### [EXERCISE DIRECTIONS]
Skip the images and print the listing exactly.

---------------

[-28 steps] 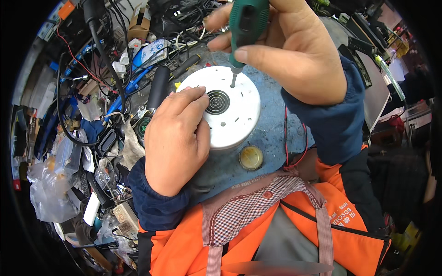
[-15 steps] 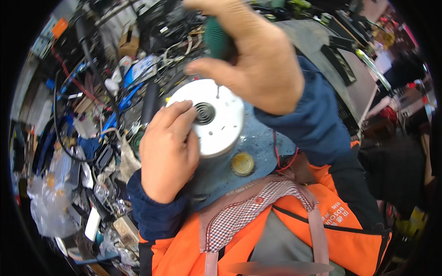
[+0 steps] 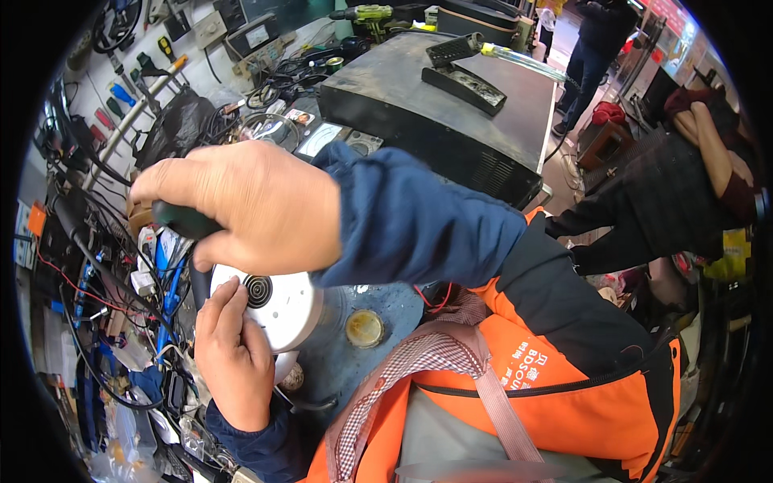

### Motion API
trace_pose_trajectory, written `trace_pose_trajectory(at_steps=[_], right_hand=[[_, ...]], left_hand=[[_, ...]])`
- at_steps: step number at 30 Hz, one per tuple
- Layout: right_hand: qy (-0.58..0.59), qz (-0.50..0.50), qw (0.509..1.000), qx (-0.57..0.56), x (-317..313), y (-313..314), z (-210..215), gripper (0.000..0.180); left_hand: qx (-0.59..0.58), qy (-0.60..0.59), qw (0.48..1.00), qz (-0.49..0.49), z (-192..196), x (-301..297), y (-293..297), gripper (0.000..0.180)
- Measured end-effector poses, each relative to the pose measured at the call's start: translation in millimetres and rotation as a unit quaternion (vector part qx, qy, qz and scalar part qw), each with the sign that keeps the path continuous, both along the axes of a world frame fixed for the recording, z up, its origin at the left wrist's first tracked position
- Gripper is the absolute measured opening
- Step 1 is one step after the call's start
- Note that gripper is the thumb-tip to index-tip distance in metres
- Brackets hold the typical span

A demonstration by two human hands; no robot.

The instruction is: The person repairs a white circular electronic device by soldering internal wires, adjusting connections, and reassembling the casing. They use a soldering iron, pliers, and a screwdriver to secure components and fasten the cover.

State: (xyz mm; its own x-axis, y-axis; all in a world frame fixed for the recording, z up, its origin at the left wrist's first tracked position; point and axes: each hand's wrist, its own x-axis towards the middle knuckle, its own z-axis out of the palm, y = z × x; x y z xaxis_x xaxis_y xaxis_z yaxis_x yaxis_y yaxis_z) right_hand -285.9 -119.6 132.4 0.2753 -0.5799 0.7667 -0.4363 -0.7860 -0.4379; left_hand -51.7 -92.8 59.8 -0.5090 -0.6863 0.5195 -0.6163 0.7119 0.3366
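Observation:
My right hand (image 3: 258, 213) is closed around the dark green handle of a screwdriver (image 3: 183, 219); its shaft and tip are hidden behind the hand now. Below it, partly covered by that hand, is a white round appliance base (image 3: 290, 314) with black concentric rings at its centre and small holes in its face. My left hand (image 3: 233, 362) grips the base at its near left side, fingers bent over the face close to the rings. A shallow round tin (image 3: 365, 328) with yellowish contents sits to the right on the blue work surface (image 3: 394, 294).
A big black metal case (image 3: 427, 88) stands beyond my right forearm, with a remote control (image 3: 463, 88) on it. Tangled cables and loose parts crowd the left side. A green cordless drill (image 3: 362, 14) lies at the back. Other people are at the right.
The view has swung up and to the right, so the hands and the white base appear further left. My right hand still grips the screwdriver; my left hand stays on the base.

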Motion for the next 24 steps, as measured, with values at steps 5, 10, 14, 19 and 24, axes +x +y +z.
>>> trace_pose_trajectory(at_steps=[5, 10, 14, 19, 24], right_hand=[[-0.017, 0.028, 0.996, -0.078, 6.3, -11.6, 4.9, 0.063], [0.061, -0.096, 0.993, 0.025, 5.2, 10.6, 5.3, 0.061], [0.009, -0.002, 0.986, -0.164, -0.6, -24.4, -6.0, 0.062], [0.087, -0.120, 0.988, -0.048, 6.4, 0.8, 3.1, 0.060], [-0.014, 0.007, 0.983, -0.184, 2.6, -25.6, -10.7, 0.063]], left_hand=[[0.002, -0.002, 1.000, -0.003, -1.0, 0.5, -0.7, 0.034], [0.003, -0.006, 1.000, 0.007, -1.2, 4.0, 1.0, 0.035], [0.003, -0.009, 1.000, -0.008, 1.8, -1.7, -0.4, 0.035], [0.016, 0.000, 1.000, 0.013, -1.0, 4.2, 2.6, 0.037], [0.016, -0.009, 1.000, 0.006, 1.5, -3.7, -0.3, 0.036]])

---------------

### [THE COMPLETED TASK]
[-28 steps] 
[-15 steps] 
[+0 steps] 

### Motion API
trace_pose_trajectory, written `trace_pose_trajectory(at_steps=[_], right_hand=[[_, ...]], left_hand=[[_, ...]])`
- at_steps: step number at 30 Hz, one per tuple
- Layout: right_hand: qy (-0.58..0.59), qz (-0.50..0.50), qw (0.509..1.000), qx (-0.57..0.56), x (-317..313), y (-313..314), z (-210..215), gripper (0.000..0.180); left_hand: qx (-0.59..0.58), qy (-0.60..0.59), qw (0.48..1.00), qz (-0.49..0.49), z (-192..196), x (-301..297), y (-293..297), gripper (0.000..0.180)
- Measured end-effector poses, each relative to the pose measured at the call's start: translation in millimetres and rotation as a unit quaternion (vector part qx, qy, qz and scalar part qw), each with the sign that keeps the path continuous, both along the axes of a world frame fixed for the recording, z up, its origin at the left wrist's first tracked position
- Gripper is the absolute measured opening
- Step 1 is one step after the call's start
- Note that gripper is the thumb-tip to index-tip distance in metres
- Brackets hold the typical span

A demonstration by two human hands; no robot.

The instruction is: The person repairs a white circular electronic device by soldering internal wires, adjusting connections, and reassembling the casing. They use a soldering iron, pliers, and a screwdriver to secure components and fasten the cover.

State: (xyz mm; its own x-axis, y-axis; all in a world frame fixed for the recording, z up, its origin at the left wrist's first tracked position; point and axes: each hand's wrist, its own x-axis towards the middle knuckle, its own z-axis out of the palm, y = z × x; x y z xaxis_x xaxis_y xaxis_z yaxis_x yaxis_y yaxis_z) right_hand -285.9 -119.6 132.4 0.2753 -0.5799 0.7667 -0.4363 -0.7860 -0.4379; left_hand -51.7 -92.8 59.8 -0.5090 -0.6863 0.5195 -0.6163 0.7119 0.3366
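Observation:
My right hand (image 3: 258, 213) is closed around the dark green handle of a screwdriver (image 3: 183, 219); its shaft and tip are hidden behind the hand now. Below it, partly covered by that hand, is a white round appliance base (image 3: 290, 314) with black concentric rings at its centre and small holes in its face. My left hand (image 3: 233, 362) grips the base at its near left side, fingers bent over the face close to the rings. A shallow round tin (image 3: 365, 328) with yellowish contents sits to the right on the blue work surface (image 3: 394, 294).
A big black metal case (image 3: 427, 88) stands beyond my right forearm, with a remote control (image 3: 463, 88) on it. Tangled cables and loose parts crowd the left side. A green cordless drill (image 3: 362, 14) lies at the back. Other people are at the right.
The view has swung up and to the right, so the hands and the white base appear further left. My right hand still grips the screwdriver; my left hand stays on the base.
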
Motion for the next 24 steps, as measured, with values at steps 5, 10, 14, 19 and 24, axes +x +y +z.
>>> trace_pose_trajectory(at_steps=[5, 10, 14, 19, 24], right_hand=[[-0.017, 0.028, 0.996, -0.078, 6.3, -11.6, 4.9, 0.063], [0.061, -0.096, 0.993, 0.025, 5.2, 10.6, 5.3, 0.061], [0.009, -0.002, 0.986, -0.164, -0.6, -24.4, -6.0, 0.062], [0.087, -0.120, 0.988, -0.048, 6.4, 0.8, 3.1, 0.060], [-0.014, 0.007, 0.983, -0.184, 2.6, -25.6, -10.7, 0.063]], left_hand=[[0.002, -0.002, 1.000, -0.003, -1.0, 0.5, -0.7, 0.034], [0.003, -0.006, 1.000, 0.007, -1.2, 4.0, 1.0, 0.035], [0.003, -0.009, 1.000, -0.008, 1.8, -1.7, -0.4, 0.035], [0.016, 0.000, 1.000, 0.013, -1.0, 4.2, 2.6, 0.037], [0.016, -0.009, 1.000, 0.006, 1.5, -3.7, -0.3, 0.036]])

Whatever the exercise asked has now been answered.